Of course, I don't think I considered teaching music using scent. That would be a interesting challenge!

Gagdad Bob said...

"I would venture to add that the sense of touch can be enjoyed as art for them."

Intriguing point. My first thought is that it's still music -- obviously -- but that the sense of touch has become "subtlized" and ear-like. Ultimately, all the senses are of touch, just on increasingly subtle planes: of matter, molecules, air vibrations, and photons.

Also, one of the reasons why a true audiophile sound system is so much better, is that it is more physically "involving" in a way that can't be put into words. That is, the sound affects the body directly, for example, in the way the bass notes from a subwoofer can be felt in the chest.

I am also reminded of something I just read about Helen Keller. Not sure how literally to take it, since Annie Sullivan apparently embellished some things:

"She placed her fingertips on the famous preacher's lips as he spoke about God and his revelation in the person of Jesus Christ. After a while, her whole body began to tremble.... Finally, she could stand it no longer. I knew him!, she cried out. I knew him! I didn't know his name, but I knew him!.

If this isn't just apocryphal, it would be an instance of spiritual vibrations coming through, but no form to adequately contain them.

Anyway, welcome to the den!

Gagdad Bob said...

Then there's the guy who can look at a vinyl record and tell you what music is on it.

Gandalin said...

Dear Bob,

I think we've discussed this before, but music is supremely improtant as the vertical art form par excellence.

Unlike a painting or a sculpture, for example, a musical work "exists" only in the mind of the listener. (Of course, a painting or sculpture can exist in the mind as remembered or imagined entities, but they have objectively existing manifestations in the material world.) Music consists of a series of instantaneous sensory impressions that are connected together . . . by the mind - or soul, better.

We can appreciate the form and structure of an entire musical performance, even though each instant of its performance comes into being and disappears . . . instantly.

As far as multiple sensory modes goes, I have to say that perhaps the greatest artistic experience of my lifetime was a performance of Die Meistersinger von Nuernberg . Wagner attempted to create a total-art-work that would combine music, drama, poetry, and visual spectacle. He nevertheless relies on music alone to communicate the most important aspects of the work.
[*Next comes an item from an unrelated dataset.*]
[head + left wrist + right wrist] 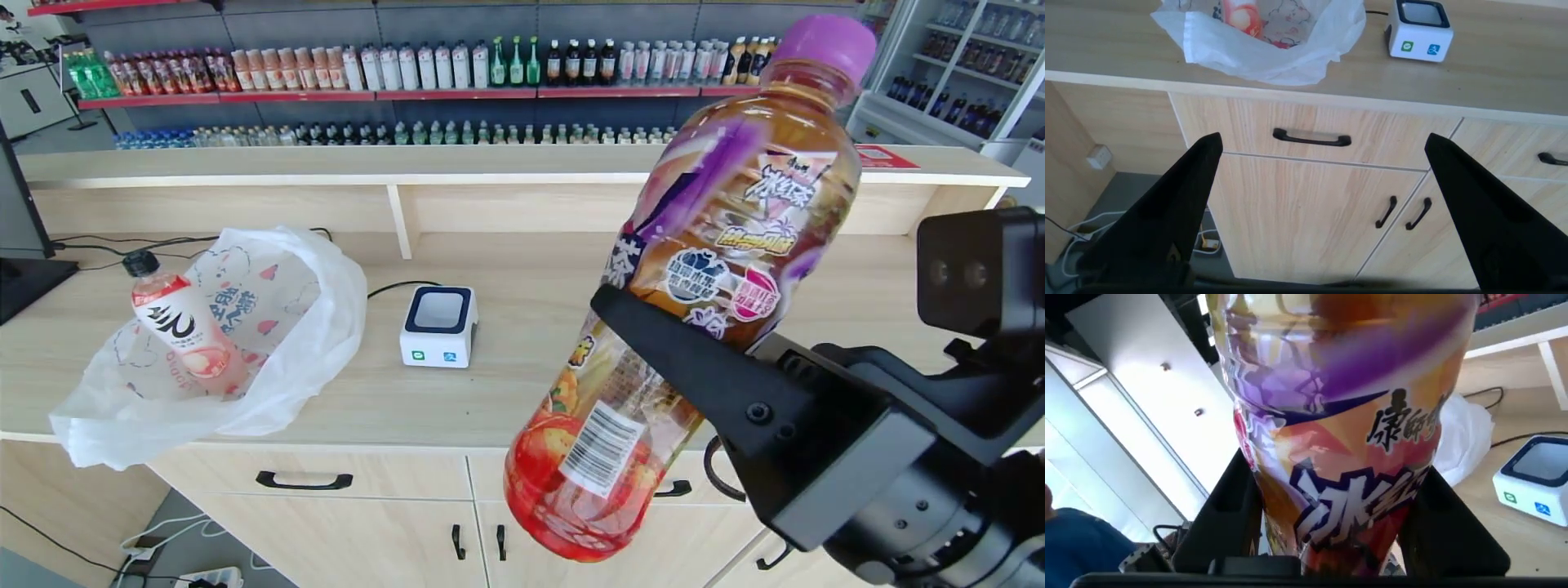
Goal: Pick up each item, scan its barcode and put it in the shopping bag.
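Item one: we hold the purple-capped tea bottle (pixel 718 229) clamped in our right gripper (pixel 645 335), raised right of the scanner (pixel 439 325). Item two: pink drink bottle (pixel 184 327) inside the shopping bag (pixel 326 327), left of the scanner. Our left gripper (pixel 1323 143) hangs below the scanner, fingers spread wide.

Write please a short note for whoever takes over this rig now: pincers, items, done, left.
Left pincer: open, empty, low before the cabinet drawer.
Right pincer: shut on the tea bottle, held up tilted, to the scanner's right.
Pink bottle lies in the shopping bag, left of the scanner on the counter.
Done: pink bottle bagged. Left: scan the tea bottle, bag it.
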Controlling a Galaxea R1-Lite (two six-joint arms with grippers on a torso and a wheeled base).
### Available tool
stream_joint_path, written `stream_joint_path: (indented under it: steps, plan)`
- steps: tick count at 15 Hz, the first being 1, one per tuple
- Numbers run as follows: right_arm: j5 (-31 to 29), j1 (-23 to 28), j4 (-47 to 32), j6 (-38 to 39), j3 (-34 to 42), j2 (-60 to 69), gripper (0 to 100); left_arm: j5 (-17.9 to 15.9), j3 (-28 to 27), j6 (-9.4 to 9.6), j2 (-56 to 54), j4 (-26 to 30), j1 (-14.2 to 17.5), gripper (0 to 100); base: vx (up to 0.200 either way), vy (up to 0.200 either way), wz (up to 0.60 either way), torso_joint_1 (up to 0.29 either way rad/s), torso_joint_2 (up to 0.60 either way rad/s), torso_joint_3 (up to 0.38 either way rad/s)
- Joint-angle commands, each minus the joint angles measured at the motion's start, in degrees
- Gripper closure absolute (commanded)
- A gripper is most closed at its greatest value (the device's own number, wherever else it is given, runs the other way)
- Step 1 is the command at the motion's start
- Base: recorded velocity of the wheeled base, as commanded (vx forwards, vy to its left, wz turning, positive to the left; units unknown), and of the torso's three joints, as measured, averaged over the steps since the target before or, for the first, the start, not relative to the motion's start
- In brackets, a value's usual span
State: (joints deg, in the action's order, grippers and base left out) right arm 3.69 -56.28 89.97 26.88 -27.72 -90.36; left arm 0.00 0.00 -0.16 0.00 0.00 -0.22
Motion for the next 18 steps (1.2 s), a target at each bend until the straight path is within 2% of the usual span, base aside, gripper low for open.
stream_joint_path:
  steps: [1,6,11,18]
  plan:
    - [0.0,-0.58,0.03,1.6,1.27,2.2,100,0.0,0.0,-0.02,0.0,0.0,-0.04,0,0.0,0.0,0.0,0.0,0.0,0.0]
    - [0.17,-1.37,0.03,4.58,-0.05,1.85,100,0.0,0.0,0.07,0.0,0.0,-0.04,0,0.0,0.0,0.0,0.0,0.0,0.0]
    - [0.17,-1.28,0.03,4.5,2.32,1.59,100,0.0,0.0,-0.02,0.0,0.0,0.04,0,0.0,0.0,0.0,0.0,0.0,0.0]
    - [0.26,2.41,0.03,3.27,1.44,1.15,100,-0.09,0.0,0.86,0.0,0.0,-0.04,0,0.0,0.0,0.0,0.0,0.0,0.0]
And as Puccini said, next to Wagner, "we are all organ grinders."

It is interesting that such a vile person, so much of whose private and public behavior, heart, soul, and thinking were mired in filth, could create such beautiful art. But there it is.


Gagdad Bob said...

I was going to say -- takes a broadminded Jew to appreciate Wagner! The philosopher Bryan Magee is not the only person who feels that Wagner is the greatest genius who ever lived.
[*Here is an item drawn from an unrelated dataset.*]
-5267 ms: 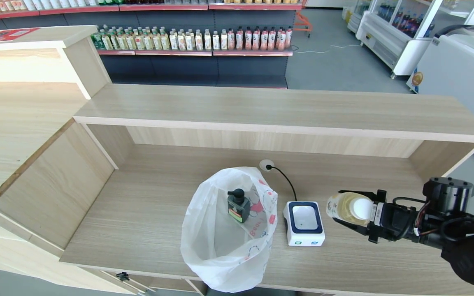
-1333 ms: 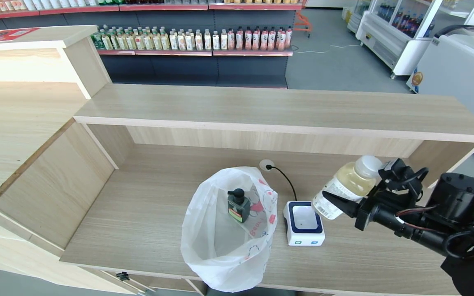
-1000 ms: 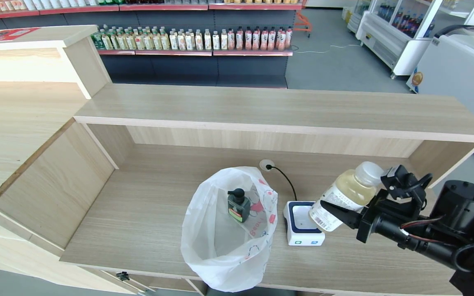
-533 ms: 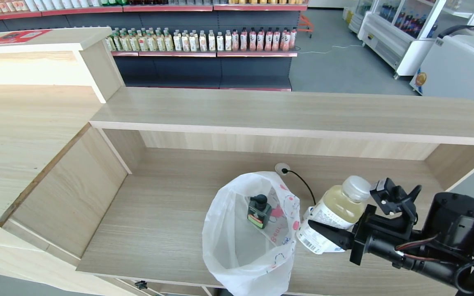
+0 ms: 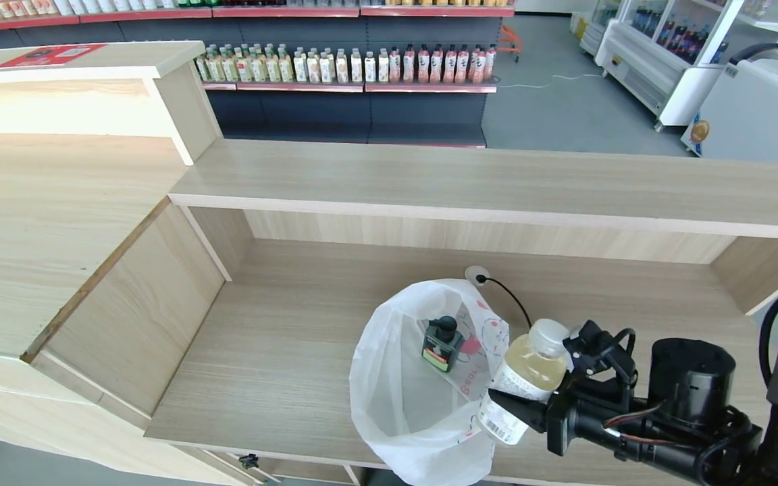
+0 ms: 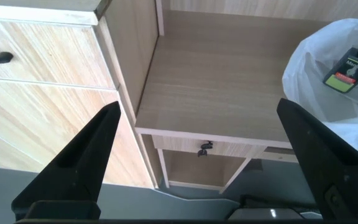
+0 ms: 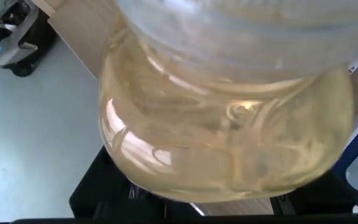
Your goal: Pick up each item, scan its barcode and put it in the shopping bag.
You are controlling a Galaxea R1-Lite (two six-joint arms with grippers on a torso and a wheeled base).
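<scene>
My right gripper (image 5: 519, 399) is shut on a clear bottle of pale yellow drink (image 5: 529, 368) with a white cap. It holds the bottle tilted, cap up and away, just above the right rim of the white shopping bag (image 5: 396, 398). The label's barcode faces down at the low end. The bottle's yellow body (image 7: 229, 118) sits close against the right wrist camera. A dark green pump bottle (image 5: 441, 344) lies inside the bag (image 6: 328, 68). My left gripper (image 6: 194, 165) hangs open in front of the counter's front edge, to the left of the bag.
The bag stands on a light wooden counter (image 5: 294, 337) with a raised ledge (image 5: 483, 182) behind and a side wall on the left. A black cable (image 5: 512, 297) runs from a grommet behind the bag. Drawers (image 6: 36, 81) lie left of the counter.
The camera has shifted, so the scene sits farther right. My right gripper lifted and tilted the bottle, then carried it left past the scanner to the bag's right rim.
</scene>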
Dennis Prager often talks about how there is absolutely no relationship between human decency and artistic genius. One would like to think so, but I suppose it's no different than a scientific genius who's an a-hole, or conversely, a saint who thinks the world is only 6,000 years old. I can't get over the psychic split in Frank Sinatra, let alone Wagner....

Jack said...

Finally got around to watching "It Might Get Loud" this past week and ended up watching it twice. Highly recommended to anyone who hasn't seen it yet.

Also just by chance was given a copy of "Dig" by a friend. This is a documentary about the bands The Brian Jonestown Massacre and The Dandy Warhols. Even if one has no interests in these bands (I am a mild Dandy Warhol fan) it is REALLY good.
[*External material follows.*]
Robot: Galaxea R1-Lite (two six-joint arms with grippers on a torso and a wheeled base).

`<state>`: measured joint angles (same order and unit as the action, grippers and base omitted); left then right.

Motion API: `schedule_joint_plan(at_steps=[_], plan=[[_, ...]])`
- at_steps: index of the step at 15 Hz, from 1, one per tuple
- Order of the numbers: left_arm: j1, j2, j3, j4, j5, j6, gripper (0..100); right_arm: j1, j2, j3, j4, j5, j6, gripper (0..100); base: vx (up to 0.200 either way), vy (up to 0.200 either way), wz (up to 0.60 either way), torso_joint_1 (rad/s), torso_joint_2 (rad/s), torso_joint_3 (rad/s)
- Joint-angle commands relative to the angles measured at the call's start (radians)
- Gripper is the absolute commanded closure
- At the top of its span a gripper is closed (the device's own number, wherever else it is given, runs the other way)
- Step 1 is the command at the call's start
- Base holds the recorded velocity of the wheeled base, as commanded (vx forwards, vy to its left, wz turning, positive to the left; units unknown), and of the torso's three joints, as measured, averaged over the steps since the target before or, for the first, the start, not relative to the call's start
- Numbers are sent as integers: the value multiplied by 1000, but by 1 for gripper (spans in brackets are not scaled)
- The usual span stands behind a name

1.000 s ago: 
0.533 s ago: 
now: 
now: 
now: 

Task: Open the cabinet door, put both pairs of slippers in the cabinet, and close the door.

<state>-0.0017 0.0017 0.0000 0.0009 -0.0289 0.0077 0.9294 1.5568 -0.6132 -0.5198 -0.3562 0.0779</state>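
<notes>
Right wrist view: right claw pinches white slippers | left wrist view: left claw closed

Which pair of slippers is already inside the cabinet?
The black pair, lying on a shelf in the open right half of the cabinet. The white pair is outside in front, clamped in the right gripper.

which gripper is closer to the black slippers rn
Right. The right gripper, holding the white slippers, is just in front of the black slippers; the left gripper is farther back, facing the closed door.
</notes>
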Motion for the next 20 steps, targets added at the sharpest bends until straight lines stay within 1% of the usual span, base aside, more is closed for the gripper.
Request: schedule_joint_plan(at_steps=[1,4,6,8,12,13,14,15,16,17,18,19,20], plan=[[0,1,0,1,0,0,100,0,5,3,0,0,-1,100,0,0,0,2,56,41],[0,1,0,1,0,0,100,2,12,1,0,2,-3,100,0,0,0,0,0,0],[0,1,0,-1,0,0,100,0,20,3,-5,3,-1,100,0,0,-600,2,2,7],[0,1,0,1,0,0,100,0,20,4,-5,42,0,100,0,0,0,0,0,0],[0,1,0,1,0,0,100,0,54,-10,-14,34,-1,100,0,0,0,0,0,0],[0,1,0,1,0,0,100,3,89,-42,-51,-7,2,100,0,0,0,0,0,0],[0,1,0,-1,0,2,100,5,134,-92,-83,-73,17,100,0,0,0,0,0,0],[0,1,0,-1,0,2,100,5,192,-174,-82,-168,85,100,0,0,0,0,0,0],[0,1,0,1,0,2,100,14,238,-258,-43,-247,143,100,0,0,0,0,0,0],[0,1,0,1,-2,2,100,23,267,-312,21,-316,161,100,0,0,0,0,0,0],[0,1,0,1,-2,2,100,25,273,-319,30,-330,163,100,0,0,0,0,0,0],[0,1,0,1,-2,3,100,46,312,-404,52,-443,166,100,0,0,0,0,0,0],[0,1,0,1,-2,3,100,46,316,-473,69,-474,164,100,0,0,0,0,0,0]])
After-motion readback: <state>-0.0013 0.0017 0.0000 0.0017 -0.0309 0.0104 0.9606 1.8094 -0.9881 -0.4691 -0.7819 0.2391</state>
The issues of creativity, madness, commerce and Rock 'n' Roll are presented in an almost disturbing way. The whole endgame of the Romantic Myth played out in different ways in two Rock Bands. Worth watching!

Gandalin said...

Dear Bob,

To refer to another perhaps suspect source, the lack of relationship between virtue and creativity is nicely explored in Denis Diderot's dialogue with Rameau's Nephew.

Die Meistersinger is especially tainted to many observers, because of Hanns Sachs's tirade at the end, when von Stolzing inexplicably disdains the laurels his art has earned, and Sachs convinces him to join the guild of meistersingers in order to preserve the purity of German art from foreign influences. I think this is a barely-disguised tirade against Mendelssohn and other Jewish artists. Indeed, it was so viewed by the National Socialists, who made Die Meistersinger the most favored Wagner opera during their rule. It was the only opera at Bayreuth in 1942 and 1943.

However, that ending seems almost a non-sequitur. There is nothing in the preceeding four hours to suggest that German culture as such is in play, or that the meistersingers see themselves as self-consciously German exponents of a German tradition. von Stolzing's hesitation seems unfounded, and the denouement is unmotivated.

I am willing to accept the split between work and person in art, but not in philosophy. Although I continue to admire the Memorial Address for Conradin Kreutzer, I find Heidegger's philosophy decidedly suspect.


ge said...

Wagner! along w/ R Strauss, 2 composers i dont tire of. [thank you Glenn Gould] 'Parsifal' was my 'intro' to Wagner, and that swansong is a musico-mythic masterwork. Speaking of swansongs, Strauss' ingenious opera CAPRICCIO be my favest of his works.

Wagner was so impressed by SCHOPENHAUER, he read 'Die Welt' thrice the year it came out!

Northern Bandit said...


I second that vote for It "Might Get Loud".

Had an interesting little experience on Friday. Was invited to attend a sound check of a regional band that my biz partner has used for parties and such from time to time. Lead guitarist forgot his tuner, and yelled out "anyone got an iphone?" Right here, I said. 30 seconds later we had downloaded one of those freebie guitar tuners, which he used for a minute or two and then he was off. As a non-musician who has always considered rock guitarists to be minor deities, I felt a little glow ;-)

Northern Bandit said...


Vier letzte Lieder -- among the most beautiful things I have ever experienced. Have been listening to them for over 30 years.

Northern Bandit said...


Re Glen Gould -- this is another performance (Goldberg Variations - the "humming" version) of such surpassing beauty... easily brings tears.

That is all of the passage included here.